■ **TASK STATEMENT**: What is the number of lines in the records below holding the string "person"? Reply with it and nothing else.

Start of SUPPLIED RECORDS

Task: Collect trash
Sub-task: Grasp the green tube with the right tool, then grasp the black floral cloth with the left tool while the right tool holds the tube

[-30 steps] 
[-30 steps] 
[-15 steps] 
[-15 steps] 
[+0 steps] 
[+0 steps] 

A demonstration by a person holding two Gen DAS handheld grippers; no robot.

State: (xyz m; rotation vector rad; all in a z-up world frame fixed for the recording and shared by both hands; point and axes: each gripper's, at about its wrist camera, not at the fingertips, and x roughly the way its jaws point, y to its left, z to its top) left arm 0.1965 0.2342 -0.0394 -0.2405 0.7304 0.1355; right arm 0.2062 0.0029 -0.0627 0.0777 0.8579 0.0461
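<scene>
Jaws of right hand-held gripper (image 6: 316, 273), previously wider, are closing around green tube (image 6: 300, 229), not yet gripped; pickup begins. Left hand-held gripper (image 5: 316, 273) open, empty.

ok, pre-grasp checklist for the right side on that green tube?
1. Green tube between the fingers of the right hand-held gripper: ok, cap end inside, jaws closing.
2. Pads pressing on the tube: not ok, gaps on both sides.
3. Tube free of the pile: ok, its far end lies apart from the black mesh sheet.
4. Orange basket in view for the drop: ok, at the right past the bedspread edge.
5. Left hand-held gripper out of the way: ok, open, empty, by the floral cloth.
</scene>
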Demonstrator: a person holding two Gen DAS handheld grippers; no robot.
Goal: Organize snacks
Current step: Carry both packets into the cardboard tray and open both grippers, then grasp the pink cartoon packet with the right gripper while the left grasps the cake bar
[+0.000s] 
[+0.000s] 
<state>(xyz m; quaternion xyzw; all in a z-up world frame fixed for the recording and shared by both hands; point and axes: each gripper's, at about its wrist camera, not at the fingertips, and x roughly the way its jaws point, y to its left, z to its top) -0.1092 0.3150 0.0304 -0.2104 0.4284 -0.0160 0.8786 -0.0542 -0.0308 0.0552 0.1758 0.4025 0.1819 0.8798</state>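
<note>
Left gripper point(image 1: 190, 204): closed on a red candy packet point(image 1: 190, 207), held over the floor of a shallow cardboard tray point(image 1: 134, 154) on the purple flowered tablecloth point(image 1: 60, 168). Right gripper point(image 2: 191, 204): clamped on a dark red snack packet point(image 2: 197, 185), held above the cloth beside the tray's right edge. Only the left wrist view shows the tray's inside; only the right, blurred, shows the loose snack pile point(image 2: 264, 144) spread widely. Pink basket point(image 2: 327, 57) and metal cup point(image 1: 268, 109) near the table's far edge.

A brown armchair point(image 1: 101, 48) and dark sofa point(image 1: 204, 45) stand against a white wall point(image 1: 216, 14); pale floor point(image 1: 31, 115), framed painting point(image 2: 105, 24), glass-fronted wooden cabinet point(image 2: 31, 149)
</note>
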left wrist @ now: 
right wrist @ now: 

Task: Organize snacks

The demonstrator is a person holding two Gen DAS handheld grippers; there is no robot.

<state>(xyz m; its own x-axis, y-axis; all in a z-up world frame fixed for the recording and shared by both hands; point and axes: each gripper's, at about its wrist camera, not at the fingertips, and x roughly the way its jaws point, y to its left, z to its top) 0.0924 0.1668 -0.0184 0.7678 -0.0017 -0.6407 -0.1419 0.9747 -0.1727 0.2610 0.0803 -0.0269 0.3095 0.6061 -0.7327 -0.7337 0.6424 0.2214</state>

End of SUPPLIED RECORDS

■ **PROBLEM SOLUTION**: 3